Types of Franchise Models
Business Format Franchises
The Business format franchise model is the most typical format. This model account for 80% of the industry. The system of this model operates with a franchisor selling the rights to the brand, trademark, and business systems to the franchisee. The franchisee develops this package to provide services and products to customers. Underneath the umbrella term business format, are various operational models—methods of how business is conducted.
Single-Unit Franchise Model
A single-unit franchise model system is when a single-party buys a brick-and-mortar location from a franchisor. The franchise owner operates the store within the terms of the franchisor’s regulations. Once a shop becomes successful the franchise owner can expand and open another location.
An area developer franchise model allows entrepreneurs to develop a package of locations in a domestic area. Panera Bread uses this model. The franchisee agrees to open an agreed number of businesses within a specific amount of time. The area developer is regulated by stipulations of the parent company. A typical contract mandates a franchisee to develop an area within five years.
When a franchise model expands abroad—spreading into international territories, a master franchise model expands the company. The master franchisor handles training and support of newly established overseas.
Product Distribution Franchising
A product franchise model revolves around manufacturers controlling the retail stores that distribute their products. This form of contract—licensing—allows store owners to use a trade name or trademark. Store owners pay a fee to the manufacturer for the rights to use the trademark for signage and advertising. This system is also known as traditional franchising. This business format is popular in the automotive, gasoline, and bottling manufacturers.
Why is Franchising So Popular?
The franchise system is prominent because the business format has been previously proven in the marketplace. The model is the best way to start a business for a person looking for a career change. Systems of operation are refined, and franchisors provide support—giving franchise owners an edge over independent business competitors.

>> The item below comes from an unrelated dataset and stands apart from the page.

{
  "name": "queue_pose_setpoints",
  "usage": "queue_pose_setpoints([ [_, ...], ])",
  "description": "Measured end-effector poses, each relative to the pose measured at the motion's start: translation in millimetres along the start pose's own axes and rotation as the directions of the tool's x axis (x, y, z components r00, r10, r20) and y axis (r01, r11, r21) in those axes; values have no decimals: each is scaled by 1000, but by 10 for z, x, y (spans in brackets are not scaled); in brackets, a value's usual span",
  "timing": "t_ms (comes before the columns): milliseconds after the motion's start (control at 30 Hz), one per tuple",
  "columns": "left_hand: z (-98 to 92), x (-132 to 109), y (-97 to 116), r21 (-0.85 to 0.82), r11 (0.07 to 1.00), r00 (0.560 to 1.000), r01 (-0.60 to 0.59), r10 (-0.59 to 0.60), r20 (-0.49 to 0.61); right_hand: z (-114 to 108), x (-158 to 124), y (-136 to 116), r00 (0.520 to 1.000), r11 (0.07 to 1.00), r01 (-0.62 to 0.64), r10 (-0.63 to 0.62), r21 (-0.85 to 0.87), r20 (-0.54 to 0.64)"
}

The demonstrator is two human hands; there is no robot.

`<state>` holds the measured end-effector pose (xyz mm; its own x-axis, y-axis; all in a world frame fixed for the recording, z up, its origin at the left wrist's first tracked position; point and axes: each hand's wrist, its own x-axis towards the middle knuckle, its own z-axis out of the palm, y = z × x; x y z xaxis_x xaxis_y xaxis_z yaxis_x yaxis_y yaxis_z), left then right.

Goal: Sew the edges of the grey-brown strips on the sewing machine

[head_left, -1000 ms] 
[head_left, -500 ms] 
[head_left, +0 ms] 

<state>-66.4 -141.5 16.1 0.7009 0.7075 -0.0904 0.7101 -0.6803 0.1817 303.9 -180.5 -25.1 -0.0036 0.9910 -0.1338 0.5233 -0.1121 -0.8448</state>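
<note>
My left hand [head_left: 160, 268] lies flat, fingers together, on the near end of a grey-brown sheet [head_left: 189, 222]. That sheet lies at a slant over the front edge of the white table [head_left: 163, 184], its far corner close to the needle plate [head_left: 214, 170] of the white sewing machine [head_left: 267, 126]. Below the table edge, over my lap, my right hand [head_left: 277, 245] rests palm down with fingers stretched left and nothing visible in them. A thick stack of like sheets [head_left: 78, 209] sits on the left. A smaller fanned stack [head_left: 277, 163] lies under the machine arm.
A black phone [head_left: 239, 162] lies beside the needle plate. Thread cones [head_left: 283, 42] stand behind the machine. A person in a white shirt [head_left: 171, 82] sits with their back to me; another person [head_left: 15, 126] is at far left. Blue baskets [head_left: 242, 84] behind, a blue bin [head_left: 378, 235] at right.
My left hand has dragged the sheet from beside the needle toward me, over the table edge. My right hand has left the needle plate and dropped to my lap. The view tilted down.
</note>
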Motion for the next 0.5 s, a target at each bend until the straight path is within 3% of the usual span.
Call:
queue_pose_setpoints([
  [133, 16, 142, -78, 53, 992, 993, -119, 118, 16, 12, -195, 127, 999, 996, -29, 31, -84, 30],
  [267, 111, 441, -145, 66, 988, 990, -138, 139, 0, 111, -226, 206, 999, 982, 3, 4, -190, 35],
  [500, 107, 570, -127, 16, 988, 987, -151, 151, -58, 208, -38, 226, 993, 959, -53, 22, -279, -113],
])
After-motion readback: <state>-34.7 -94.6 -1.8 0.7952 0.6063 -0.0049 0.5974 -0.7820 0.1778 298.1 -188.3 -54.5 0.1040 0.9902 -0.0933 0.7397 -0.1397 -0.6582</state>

A company brand tells the ‘story’ behind the business. Brand loyalty can be a huge advantage. Customers more than likely have already experienced and interacted with the brand and will know what to expect. Customers’ brand loyalty stems from this experience. One of the most famous brands is McDonald’s. The iconic golden arches, red & yellow color-scheme and mascots all serve as part of the franchise’s brand. An identifiable brand helps customers trust a small business’s practices because of the standards and implications of the brand.
Franchisor support is also integral to opening a business. Not only are all the operational systems in place, but a reputable franchisor should provide assistance. Franchisors provide support with finding a location, training yourself & your management team, research & development of products & services, establishing a relationship with vendors, and marketing & advertisement.
Hiring a staff to develop and execute marketing campaigns is expensive. Social media marketing, search engine optimization (SEO), and other inbound marketing tactics need to be performed by individuals with expertise. Within franchising relationships, the company’s headquarters will handle marketing. A franchise system allows for the franchisor to handle overarching operational tasks while the franchisee focuses on their local community.